30 Jun 2016

When separating parents manipulate the kids

From Nine To Noon, 11:28 am on 30 June 2016

Sarb Johal discusses parental alienation, when one parent uses pyschological manipulation to turn a child against his or her ex.

Read an edited excerpt of the interview below:

At the heart of some bad behaviours, whether they’re conscious or unconscious, is that sense of insecurity that you’re going to lose the connection with the child. What’s the difference between fear that you’re going to be alienated and evidence that maybe you do need to speak up because it is happening?

Often when we get into this situation where we’re trying to divide assets and time, we often think about how we divide love in this adversarial context and we treat love or connection in a relationship as if it’s a zero-sum game.

We use the time that we divide that a parent is spending with its child as an indication of how much love there is in that relationship. I think that that is dangerous. That way you can get into this comparative, ‘Well, this is what happens here, this is what happens here’.

What we should be focussing on is the quality as well as time. It’s a delicate interaction between the two. I think you need to look at this over a sustained period of time. If you start picking up on things that are suddenly occurring and hasn’t happened before, it may be transitory. There may be something happening in the child’s life or with the relationship with the other parent that you can’t see.

It’s worthwhile getting together and trying to understand what is happening for that child within the relationships. A lot of this can be unconscious. In the initial stages of a separation, often you can get coalitions and alignments and these can be quite unconscious in the effort to stay close with a child, because often it can feel like they’re moving away from them.

You’re not being rational about it either. You’re very hurt and you’re very angry and the instinct is punish.

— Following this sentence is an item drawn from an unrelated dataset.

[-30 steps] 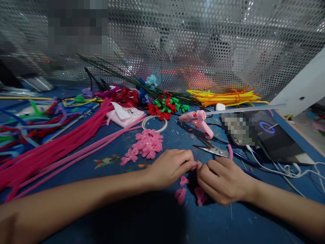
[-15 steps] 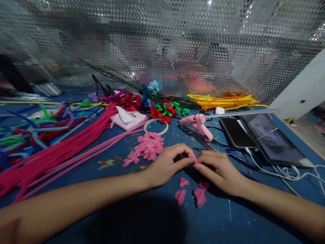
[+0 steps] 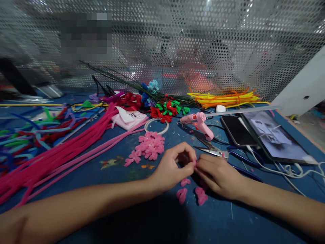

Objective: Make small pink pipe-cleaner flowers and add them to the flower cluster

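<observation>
Fuzz of a small pink pipe-cleaner piece (image 3: 195, 163) shows, pinched between left hand (image 3: 175, 167) and right hand (image 3: 218, 176).

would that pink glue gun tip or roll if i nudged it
The glue gun lies on its side on the table, so it probably can't tip further. Its handle sticks out, so it would likely slide or pivot, not roll. Its trailing cord may drag.

A single head-worn camera looks forward and down across the blue table (image 3: 76, 173), close above the left hand (image 3: 175, 167) and right hand (image 3: 218, 174). It faces a perforated metal screen (image 3: 228, 51) at the table's far edge.
</observation>
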A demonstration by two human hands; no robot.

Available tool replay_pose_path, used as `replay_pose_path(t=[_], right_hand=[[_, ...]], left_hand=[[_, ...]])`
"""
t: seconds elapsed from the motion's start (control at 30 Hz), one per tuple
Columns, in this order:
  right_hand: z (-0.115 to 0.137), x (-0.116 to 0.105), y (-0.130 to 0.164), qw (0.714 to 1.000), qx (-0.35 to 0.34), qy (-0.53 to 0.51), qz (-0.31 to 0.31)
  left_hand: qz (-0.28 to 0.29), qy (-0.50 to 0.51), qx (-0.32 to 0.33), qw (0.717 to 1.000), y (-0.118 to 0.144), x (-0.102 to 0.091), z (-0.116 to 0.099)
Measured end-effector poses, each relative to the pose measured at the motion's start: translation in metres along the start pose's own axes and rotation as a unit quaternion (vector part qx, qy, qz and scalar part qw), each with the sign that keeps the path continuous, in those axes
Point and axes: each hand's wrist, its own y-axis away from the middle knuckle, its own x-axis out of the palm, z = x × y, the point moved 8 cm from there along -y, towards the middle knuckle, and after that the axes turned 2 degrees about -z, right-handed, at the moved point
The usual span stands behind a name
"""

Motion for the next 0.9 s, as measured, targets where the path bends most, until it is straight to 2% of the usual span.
replay_pose_path(t=[0.17,0.47,0.63,0.77,0.9], right_hand=[[0.003,0.003,0.001,1.0,-0.005,-0.006,0.003],[0.0,0.008,0.001,0.999,-0.002,-0.017,0.037],[0.0,0.009,0.001,0.999,0.0,-0.016,0.042],[0.001,0.011,0.001,0.998,-0.004,-0.005,0.056],[0.002,0.012,0.0,0.998,-0.006,0.003,0.062]], left_hand=[[-0.002,-0.011,0.077,0.997,0.006,0.002,-0.009],[-0.018,-0.111,0.083,0.99,0.007,0.0,-0.011],[-0.04,-0.136,0.121,0.982,0.011,-0.003,-0.014],[-0.046,-0.17,0.186,0.967,0.015,-0.003,-0.023],[-0.041,-0.178,0.204,0.962,0.016,-0.001,-0.025]])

You want to punish, but you cannot use your child to punish.

It is very difficult to be rational when you are feeling angry and you are lashing out, but you need to think about, ‘How is this in the service of my child’s care and upbringing over the longer period of time and also the template that they have for their relationships and how they go forward, as well?’

How can you talk about these issues with your child without further alienating the other parent?

I think when you do find yourself at the receiving end of all of that complexity, I think what is most hurtful is seeing your child, perhaps… not necessarily as a perpetrator or an ally in that system, but perhaps an unwitting victim of a lot of complexity going on at the other end. So, talk in an accepting way with your child around some of the ideas that may be coming up. Not necessarily overtly challenging it, but think about the ways that you can expand that conversation to say, ‘Well I wonder what’s going on here and where you are getting these ideas from and I wonder if there are other ideas that are perhaps worth thinking about here too.’

When you feel like you’re being pushed out, this is when your anger or fear can actually end up inflaming the issue if you’re not really calm about how you approach it.

When you think about the two fundamental things that we want out of life: one is that we want to be loved for who we are, the second is to be accepted as being good at what it is that we choose to do. A fundamental part of our identities when we’re in that situation is being a parent and also being a spouse. So when you’re being criticised or you’re not being accepted for one of those two things in those roles you find yourself in, you can act in all sorts of ways that you’re not necessarily consciously aware of that suddenly inflames this situation.